Every line of the data should be written out exactly, with the pictures left out.

===

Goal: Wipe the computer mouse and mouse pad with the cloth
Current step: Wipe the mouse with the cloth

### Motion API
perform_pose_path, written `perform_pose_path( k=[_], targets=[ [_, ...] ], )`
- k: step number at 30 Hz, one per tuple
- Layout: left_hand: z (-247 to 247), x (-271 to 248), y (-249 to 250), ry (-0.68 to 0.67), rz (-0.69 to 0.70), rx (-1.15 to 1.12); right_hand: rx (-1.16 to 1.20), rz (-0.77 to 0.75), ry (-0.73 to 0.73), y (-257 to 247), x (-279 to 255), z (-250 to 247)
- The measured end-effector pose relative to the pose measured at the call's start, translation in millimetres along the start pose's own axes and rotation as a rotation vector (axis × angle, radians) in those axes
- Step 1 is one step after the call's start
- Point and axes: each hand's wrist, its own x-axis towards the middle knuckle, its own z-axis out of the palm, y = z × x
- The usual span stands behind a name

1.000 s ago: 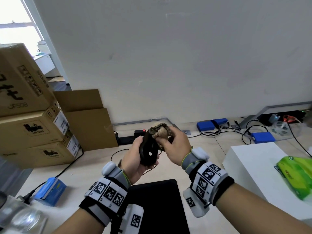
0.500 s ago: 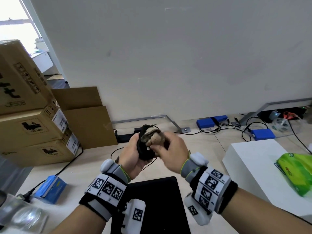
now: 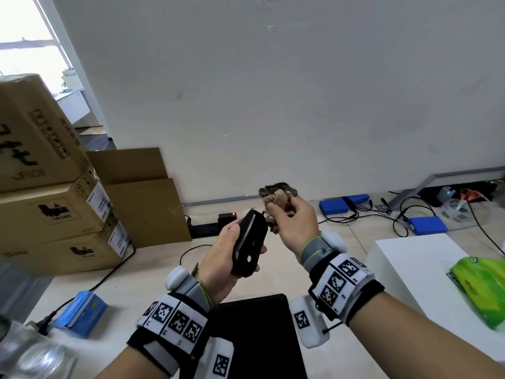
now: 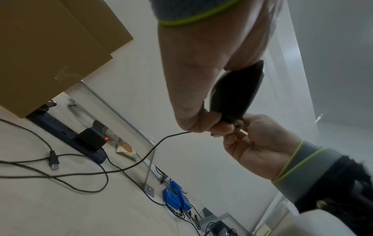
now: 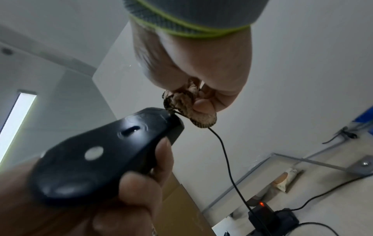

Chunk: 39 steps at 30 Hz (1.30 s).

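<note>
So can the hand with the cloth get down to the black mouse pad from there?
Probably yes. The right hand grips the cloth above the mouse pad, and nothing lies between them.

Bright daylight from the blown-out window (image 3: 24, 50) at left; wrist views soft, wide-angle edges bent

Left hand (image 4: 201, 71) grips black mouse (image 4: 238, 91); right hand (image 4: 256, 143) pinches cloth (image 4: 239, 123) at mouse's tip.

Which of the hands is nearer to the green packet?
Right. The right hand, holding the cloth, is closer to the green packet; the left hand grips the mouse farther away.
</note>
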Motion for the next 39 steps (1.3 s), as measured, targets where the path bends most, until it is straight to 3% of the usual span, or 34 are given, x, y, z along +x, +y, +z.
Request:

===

- Result
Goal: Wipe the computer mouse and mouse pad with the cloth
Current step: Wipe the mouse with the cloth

### Motion API
perform_pose_path, written `perform_pose_path( k=[_], targets=[ [_, ...] ], )`
- k: step number at 30 Hz, one per tuple
- Layout: left_hand: z (-247 to 247), x (-271 to 248), y (-249 to 250), ry (-0.68 to 0.67), rz (-0.69 to 0.70), rx (-1.15 to 1.12); right_hand: rx (-1.16 to 1.20), rz (-0.77 to 0.75), ry (-0.73 to 0.73), y (-257 to 247), x (-279 to 255), z (-250 to 247)
- The measured end-effector pose relative to the pose measured at the call's start, translation in millimetres along the start pose's own axes and rotation as a rotation vector (axis × angle, radians) in those axes
- Step 1 is one step after the call's start
- Point and axes: each hand's wrist, its own x-axis towards the middle knuckle, its own z-axis out of the palm, y = z × x
- The usual span stands behind a name

1.000 s ago: 
0.500 s ago: 
now: 
now: 
now: 

Chunk: 39 steps at 30 Hz (1.30 s).

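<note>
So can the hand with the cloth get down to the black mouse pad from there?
Probably yes. The right hand grips the cloth above the mouse pad, and nothing lies between them.

Bright daylight from the blown-out window (image 3: 24, 50) at left; wrist views soft, wide-angle edges bent

Left hand (image 4: 201, 71) grips black mouse (image 4: 238, 91); right hand (image 4: 256, 143) pinches cloth (image 4: 239, 123) at mouse's tip.

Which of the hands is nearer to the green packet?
Right. The right hand, holding the cloth, is closer to the green packet; the left hand grips the mouse farther away.
</note>
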Motion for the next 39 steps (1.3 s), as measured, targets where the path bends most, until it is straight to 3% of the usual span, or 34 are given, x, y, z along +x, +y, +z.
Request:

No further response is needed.